= WHAT THE TASK REQUIRES =
Copy every line from the material below that holds "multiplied".

►

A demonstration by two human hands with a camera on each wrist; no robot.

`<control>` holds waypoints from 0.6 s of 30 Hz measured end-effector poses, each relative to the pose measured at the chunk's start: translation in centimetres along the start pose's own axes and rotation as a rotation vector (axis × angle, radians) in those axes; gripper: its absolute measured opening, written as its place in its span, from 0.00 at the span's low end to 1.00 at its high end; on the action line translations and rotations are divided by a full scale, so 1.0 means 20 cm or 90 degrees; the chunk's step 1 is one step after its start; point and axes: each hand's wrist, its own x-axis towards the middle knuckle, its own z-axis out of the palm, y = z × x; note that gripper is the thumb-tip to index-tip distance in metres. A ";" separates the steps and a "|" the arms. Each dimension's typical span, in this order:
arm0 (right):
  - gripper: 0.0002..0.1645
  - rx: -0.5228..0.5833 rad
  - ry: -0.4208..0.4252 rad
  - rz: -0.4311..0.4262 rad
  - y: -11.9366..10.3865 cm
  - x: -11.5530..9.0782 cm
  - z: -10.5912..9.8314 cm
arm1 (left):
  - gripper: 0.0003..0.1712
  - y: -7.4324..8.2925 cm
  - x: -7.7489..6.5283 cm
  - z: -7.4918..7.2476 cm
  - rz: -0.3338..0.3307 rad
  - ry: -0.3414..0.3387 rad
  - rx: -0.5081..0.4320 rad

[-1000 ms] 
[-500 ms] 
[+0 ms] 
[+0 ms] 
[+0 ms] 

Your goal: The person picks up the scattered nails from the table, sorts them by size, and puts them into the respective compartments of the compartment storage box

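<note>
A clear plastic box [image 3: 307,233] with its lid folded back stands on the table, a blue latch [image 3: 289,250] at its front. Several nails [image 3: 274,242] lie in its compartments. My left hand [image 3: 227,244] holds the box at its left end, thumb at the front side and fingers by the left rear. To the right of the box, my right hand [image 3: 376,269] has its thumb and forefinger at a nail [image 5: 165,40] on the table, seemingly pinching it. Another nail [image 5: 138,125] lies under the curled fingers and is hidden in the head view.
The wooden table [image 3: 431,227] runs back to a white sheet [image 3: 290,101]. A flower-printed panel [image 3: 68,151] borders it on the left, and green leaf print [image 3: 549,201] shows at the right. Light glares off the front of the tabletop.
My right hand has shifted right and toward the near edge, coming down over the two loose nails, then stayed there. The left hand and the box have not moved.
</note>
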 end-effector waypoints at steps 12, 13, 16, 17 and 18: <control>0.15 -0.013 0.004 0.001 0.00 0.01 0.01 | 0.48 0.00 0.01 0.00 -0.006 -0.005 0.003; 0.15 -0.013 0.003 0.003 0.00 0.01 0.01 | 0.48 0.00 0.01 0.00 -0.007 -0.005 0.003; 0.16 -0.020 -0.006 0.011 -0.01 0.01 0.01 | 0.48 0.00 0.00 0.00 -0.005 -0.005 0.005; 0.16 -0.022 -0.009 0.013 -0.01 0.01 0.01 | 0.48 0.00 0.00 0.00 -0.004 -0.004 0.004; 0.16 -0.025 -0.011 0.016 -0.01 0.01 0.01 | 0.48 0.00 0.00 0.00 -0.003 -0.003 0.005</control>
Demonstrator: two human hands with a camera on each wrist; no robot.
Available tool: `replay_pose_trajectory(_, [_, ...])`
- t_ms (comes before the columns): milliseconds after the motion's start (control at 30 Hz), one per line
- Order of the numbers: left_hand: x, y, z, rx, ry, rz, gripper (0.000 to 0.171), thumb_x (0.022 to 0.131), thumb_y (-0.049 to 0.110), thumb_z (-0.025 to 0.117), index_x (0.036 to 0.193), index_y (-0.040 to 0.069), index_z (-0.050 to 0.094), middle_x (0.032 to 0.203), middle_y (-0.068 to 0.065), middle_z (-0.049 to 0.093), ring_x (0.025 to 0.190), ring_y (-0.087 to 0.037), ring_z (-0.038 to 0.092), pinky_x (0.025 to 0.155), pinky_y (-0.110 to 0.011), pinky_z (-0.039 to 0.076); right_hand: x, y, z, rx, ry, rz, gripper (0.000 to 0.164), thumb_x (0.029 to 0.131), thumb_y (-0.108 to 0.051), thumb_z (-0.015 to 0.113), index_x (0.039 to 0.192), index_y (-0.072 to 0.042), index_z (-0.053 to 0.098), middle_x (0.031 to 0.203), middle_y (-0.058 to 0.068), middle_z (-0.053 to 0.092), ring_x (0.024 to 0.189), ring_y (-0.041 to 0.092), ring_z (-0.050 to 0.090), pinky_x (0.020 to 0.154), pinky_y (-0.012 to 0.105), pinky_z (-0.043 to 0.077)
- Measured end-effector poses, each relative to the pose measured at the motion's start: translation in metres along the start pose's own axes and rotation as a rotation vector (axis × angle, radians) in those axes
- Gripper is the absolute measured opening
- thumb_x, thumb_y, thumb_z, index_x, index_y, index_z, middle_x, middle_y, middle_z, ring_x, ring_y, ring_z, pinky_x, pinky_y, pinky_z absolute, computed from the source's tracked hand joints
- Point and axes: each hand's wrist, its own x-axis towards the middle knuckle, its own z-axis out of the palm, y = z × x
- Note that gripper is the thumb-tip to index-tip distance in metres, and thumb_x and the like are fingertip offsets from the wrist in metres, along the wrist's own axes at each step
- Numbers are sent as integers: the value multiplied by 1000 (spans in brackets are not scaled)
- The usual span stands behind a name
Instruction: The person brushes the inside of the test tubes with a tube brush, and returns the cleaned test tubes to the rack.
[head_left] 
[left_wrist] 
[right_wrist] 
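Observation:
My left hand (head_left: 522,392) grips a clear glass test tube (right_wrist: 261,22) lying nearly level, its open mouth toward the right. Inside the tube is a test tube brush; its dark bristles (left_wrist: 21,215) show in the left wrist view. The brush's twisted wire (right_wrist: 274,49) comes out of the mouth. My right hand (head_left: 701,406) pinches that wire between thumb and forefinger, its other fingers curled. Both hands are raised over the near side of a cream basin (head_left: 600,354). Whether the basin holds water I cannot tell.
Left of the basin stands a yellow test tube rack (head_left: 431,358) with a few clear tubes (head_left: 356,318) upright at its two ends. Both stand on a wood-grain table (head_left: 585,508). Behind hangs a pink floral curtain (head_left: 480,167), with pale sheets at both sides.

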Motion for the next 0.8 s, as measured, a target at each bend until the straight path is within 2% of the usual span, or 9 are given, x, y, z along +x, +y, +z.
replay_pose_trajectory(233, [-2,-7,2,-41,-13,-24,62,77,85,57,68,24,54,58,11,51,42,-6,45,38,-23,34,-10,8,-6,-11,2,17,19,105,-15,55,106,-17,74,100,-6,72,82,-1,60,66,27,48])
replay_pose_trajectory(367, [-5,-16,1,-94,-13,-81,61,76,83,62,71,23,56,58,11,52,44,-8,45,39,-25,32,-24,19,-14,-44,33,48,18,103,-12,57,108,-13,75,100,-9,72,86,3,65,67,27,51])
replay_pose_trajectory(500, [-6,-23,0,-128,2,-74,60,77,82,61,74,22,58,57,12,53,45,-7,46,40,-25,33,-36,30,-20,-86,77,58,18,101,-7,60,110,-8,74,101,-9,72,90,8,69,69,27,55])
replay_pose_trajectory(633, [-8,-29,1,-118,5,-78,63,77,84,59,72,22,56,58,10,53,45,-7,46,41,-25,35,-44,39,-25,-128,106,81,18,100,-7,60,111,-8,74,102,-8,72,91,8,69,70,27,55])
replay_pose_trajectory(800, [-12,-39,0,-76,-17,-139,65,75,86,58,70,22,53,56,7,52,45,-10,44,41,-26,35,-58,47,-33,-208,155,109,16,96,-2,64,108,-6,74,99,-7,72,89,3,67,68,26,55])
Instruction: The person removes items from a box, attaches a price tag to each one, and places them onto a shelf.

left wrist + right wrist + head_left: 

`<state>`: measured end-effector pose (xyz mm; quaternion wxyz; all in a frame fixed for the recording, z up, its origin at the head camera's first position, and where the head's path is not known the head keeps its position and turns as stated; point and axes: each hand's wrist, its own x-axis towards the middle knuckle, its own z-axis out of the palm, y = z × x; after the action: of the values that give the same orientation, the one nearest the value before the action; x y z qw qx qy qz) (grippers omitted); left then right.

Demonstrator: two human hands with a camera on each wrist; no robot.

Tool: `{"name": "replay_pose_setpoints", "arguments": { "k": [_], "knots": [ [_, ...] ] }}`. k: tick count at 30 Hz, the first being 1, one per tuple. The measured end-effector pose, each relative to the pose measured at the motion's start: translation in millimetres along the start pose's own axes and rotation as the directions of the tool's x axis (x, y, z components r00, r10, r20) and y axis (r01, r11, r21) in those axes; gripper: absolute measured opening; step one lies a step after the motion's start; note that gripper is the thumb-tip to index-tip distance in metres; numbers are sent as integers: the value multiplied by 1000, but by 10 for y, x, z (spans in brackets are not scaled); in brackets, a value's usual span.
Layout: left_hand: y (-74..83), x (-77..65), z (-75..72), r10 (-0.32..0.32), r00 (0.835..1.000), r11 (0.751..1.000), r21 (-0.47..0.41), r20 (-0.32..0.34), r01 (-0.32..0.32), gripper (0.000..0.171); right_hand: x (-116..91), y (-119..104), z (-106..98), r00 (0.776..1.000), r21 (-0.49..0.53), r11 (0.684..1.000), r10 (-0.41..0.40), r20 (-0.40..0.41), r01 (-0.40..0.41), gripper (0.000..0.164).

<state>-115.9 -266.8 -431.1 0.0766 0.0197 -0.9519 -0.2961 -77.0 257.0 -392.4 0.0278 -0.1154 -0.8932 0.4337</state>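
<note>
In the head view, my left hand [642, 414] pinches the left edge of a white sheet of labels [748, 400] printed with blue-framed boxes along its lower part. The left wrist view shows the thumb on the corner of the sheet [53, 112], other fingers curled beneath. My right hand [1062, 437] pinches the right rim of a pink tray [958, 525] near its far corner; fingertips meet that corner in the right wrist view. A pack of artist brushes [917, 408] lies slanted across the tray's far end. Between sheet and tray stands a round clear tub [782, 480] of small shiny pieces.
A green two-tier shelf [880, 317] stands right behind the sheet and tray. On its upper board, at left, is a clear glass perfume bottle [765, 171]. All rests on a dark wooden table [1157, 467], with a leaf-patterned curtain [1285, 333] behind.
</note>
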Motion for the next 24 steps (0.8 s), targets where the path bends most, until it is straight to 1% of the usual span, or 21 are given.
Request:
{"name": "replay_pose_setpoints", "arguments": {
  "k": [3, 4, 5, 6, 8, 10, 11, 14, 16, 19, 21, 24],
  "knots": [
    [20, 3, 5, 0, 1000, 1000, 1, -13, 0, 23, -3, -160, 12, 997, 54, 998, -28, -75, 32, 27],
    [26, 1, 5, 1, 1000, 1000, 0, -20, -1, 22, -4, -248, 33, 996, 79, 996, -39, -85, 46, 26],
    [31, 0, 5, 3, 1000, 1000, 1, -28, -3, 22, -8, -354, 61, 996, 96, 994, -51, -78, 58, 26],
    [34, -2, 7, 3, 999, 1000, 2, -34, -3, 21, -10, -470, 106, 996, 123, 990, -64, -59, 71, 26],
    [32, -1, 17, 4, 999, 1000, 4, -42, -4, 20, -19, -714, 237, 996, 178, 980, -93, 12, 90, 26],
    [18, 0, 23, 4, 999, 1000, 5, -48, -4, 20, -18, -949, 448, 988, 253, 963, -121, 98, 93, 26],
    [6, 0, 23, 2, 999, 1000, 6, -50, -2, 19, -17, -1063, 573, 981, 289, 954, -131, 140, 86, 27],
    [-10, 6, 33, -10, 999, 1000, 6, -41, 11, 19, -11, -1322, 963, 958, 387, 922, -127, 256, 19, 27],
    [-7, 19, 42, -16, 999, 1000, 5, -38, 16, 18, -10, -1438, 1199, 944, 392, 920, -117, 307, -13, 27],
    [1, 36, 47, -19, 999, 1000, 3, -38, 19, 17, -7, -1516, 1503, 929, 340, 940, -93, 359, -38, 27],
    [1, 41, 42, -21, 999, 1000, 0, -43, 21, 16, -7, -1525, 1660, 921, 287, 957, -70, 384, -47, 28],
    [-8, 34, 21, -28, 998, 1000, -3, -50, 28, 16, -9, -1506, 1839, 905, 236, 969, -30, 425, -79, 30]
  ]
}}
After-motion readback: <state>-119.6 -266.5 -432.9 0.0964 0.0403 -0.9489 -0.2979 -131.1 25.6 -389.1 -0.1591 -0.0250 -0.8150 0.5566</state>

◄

= EXERCISE SOLUTION =
- Numbers are sent as integers: the value multiplied by 1000 (spans in brackets are not scaled)
Tool: `{"name": "replay_pose_setpoints", "arguments": { "k": [_], "knots": [ [_, ...] ] }}`. k: tick count at 30 Hz, the first being 1, one per tuple. The measured end-effector pose, each relative to the pose measured at the motion's start: translation in millimetres along the start pose's own axes and rotation as the directions of the tool's x axis (x, y, z components r00, r10, r20) and y axis (r01, r11, r21) in those axes; gripper: absolute measured opening; step one lies a step after the motion's start; note that gripper is the thumb-tip to index-tip distance in metres; numbers are sent as integers: the value multiplied by 1000, but by 10 for y, x, z (spans in brackets are not scaled); in brackets, a value's usual span.

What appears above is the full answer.